La nuit est limpide, l'étang est sans rides,
Dans le ciel splendide luit le croissant d'or
Orme, chêne, tremble, nul arbre ne tremble
Au loin le bois semble un géant qui dort,
Chien ni loup ne quitte sa niche ou son gîte
Aucun bruit n'agite la terre au repos
Alors dans la vase ouvrant en extase
Leurs yeux de topaze, chantent les Crapauds.
Ils disent : Nous sommes haïs par les hommes
Nous troublons leurs sommes de nos tristes chants
Pour nous, point de fêtes, Dieu seul sur nos têtes
Sait qu'il nous fît bêtes et non point méchants.
Notre peau terreuse se gonfle et se creuse
D'une bave affreuse, nos flancs sont lavés.
Et l'enfant qui passe, loin de nous s'efface
Et pâle nous chasse à coups de pavés.
Des saisons entières, dans les fondrières
Un trou sous les pierres est notre réduit.
Le serpent s'y roule, près de nous en boule
Quand il pleut en foule, nous sortons la nuit,
Et dans les salades, faisant nos gambades
Pesants camarades, nous allons manger.
Manger sans grimaces, cloportes ou limaces
Ou vers qu'on ramasse dans le potager.
Nous aimons la mare, qu'un reflet chamarre,
Où dort à l'amarre, un canot pourri.
Dans l'eau qu'elle souille, sa chaîne se rouille,
La verte grenouille y cherche un abri.
Là, la source épanche, son écume blanche
Un vieux saule penche, au milieu des joncs.
Et les libellules aux ailes de tulle
Font crever des bulles au nez des goujons.
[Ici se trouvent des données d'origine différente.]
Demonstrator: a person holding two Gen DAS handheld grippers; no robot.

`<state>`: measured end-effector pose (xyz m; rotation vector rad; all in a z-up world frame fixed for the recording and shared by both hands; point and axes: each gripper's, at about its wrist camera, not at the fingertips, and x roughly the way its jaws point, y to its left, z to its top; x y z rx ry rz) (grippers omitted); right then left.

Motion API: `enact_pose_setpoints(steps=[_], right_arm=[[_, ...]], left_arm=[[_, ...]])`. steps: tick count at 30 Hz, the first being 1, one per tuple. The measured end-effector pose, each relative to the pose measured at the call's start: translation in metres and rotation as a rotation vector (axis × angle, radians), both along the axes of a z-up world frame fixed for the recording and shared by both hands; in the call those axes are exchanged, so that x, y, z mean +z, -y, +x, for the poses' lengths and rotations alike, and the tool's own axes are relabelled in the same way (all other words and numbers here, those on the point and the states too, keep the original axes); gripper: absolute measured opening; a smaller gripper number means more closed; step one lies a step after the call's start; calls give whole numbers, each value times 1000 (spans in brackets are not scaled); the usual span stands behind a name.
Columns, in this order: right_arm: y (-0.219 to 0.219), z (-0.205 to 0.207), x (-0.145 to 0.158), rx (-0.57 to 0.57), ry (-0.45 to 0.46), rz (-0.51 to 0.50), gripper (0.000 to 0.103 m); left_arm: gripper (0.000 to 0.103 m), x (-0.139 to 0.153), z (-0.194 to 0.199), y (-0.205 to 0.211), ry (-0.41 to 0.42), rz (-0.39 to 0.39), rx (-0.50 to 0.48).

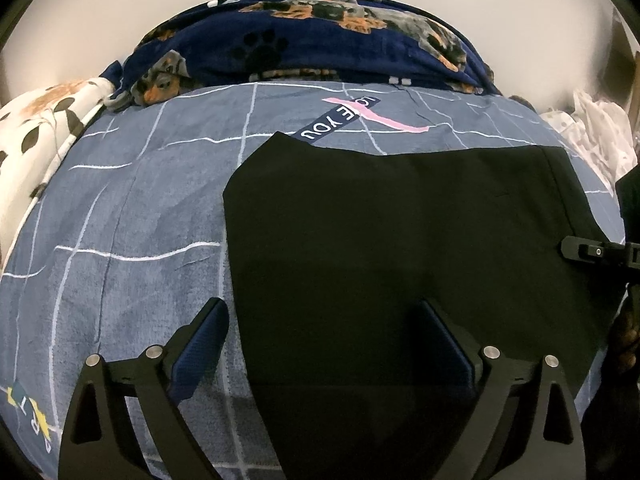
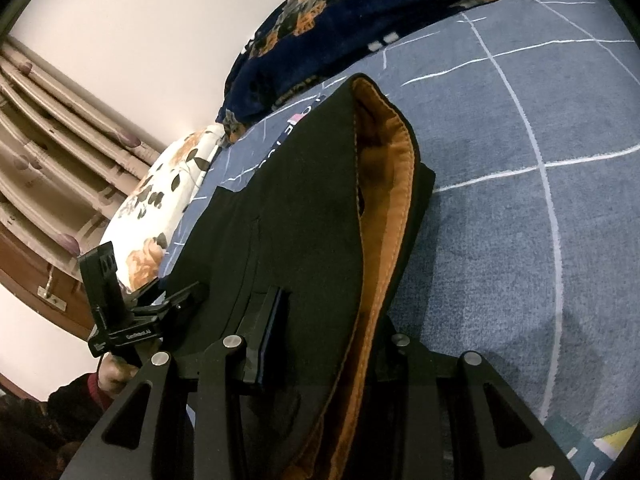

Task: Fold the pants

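Observation:
The black pants lie folded flat on the blue checked bedsheet. My left gripper is open over their near left edge: one blue pad sits above the sheet, the other above the black cloth, and neither presses on anything. In the right wrist view the pants show their orange waistband lining. My right gripper is shut on that waistband end, which is lifted a little off the sheet. Its far finger is hidden behind the fabric. The right gripper's tip shows at the pants' right edge.
A navy dog-print blanket is bunched along the far side of the bed. A white floral pillow lies at the left, and pale cloth at the right. Striped curtains hang beyond the pillow. A hand holds the left gripper.

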<state>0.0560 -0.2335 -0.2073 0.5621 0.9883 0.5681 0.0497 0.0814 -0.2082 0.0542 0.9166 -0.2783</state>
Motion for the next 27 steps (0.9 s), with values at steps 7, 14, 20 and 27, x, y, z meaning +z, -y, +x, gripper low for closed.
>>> enact_pose_setpoints(steps=[7, 14, 20, 27], right_arm=[[-2, 3, 0, -9, -21, 12, 29], [-1, 2, 1, -8, -23, 6, 29], [-2, 2, 1, -9, -8, -3, 29], [-1, 0, -1, -13, -2, 17, 29]], left_arm=[[95, -1, 0, 0, 0, -7, 2], [96, -2, 1, -1, -12, -16, 5], [96, -1, 0, 1, 7, 10, -8], [96, 1, 0, 4, 6, 19, -12]])
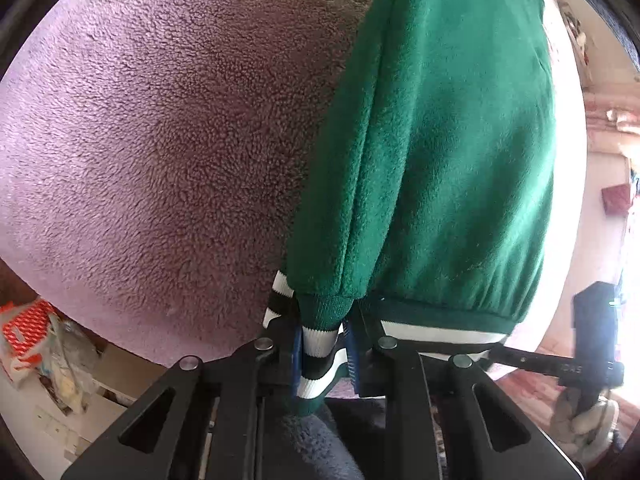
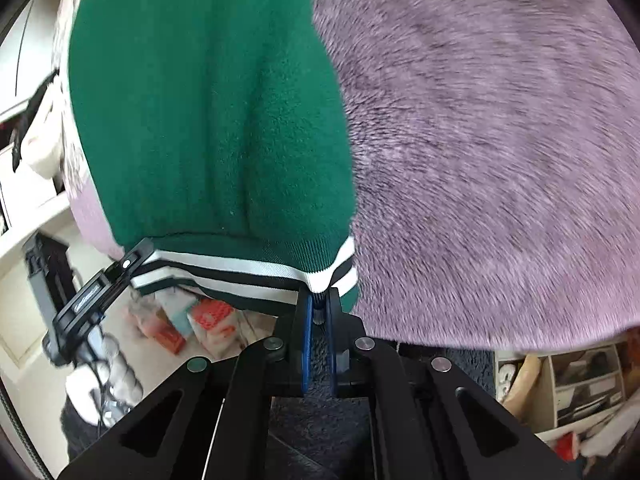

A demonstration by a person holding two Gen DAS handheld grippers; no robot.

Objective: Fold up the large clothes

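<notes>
A green fleece jacket (image 1: 432,140) with black-and-white striped ribbing lies stretched over a mauve fleece blanket (image 1: 160,140). My left gripper (image 1: 324,356) is shut on its striped cuff and hem (image 1: 320,360) at the near edge. My right gripper (image 2: 318,312) is shut on the striped hem corner (image 2: 320,280) of the jacket (image 2: 208,112), at the jacket's right side. Each gripper shows in the other's view: the right one (image 1: 576,364) at the hem's far end, the left one (image 2: 100,284) likewise.
The mauve blanket (image 2: 500,160) covers the whole work surface. Below its near edge, orange-and-white packages (image 1: 24,332) and clutter sit on the floor to the left, and boxes (image 2: 580,380) stand to the right. A white cabinet (image 2: 24,184) is at the left.
</notes>
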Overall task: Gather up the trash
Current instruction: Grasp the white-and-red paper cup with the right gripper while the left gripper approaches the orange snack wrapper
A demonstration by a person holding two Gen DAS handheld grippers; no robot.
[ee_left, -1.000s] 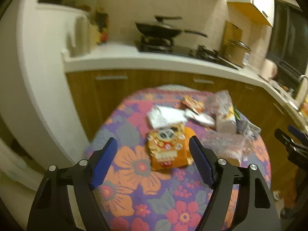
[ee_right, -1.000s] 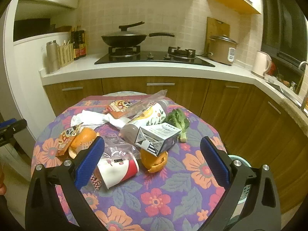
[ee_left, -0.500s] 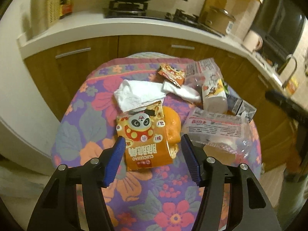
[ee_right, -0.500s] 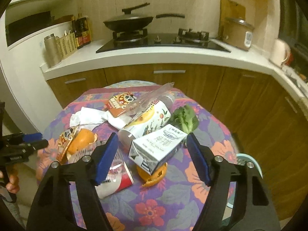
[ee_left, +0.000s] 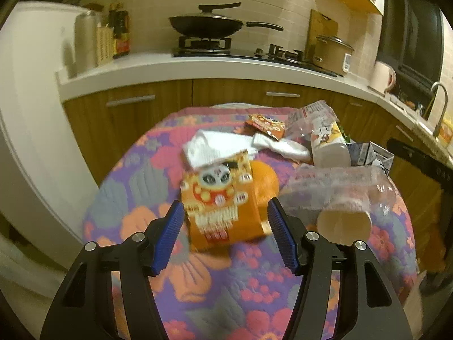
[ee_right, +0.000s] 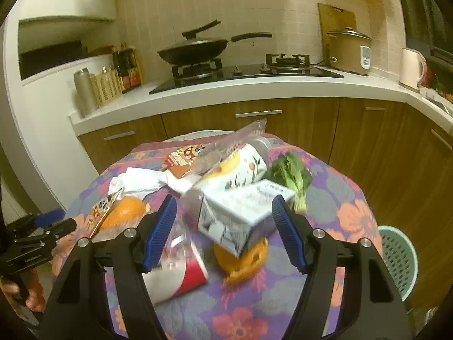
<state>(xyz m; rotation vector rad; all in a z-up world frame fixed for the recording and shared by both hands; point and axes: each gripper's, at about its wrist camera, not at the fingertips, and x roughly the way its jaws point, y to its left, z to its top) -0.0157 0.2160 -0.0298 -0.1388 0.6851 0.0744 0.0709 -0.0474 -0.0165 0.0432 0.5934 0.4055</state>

Quand la lune plaque, comme un vernis laque
Sur la calme flaque des marais blafards.
Alors, symbolique et mélancolique
Notre long cantique sort des nénuphars.
Orme, chêne, tremble, nul arbre ne tremble
Au loin le bois semble un géant qui dort
La nuit est limpide, l'étang est sans rides
Dans le ciel splendide, luit le croissant d'or.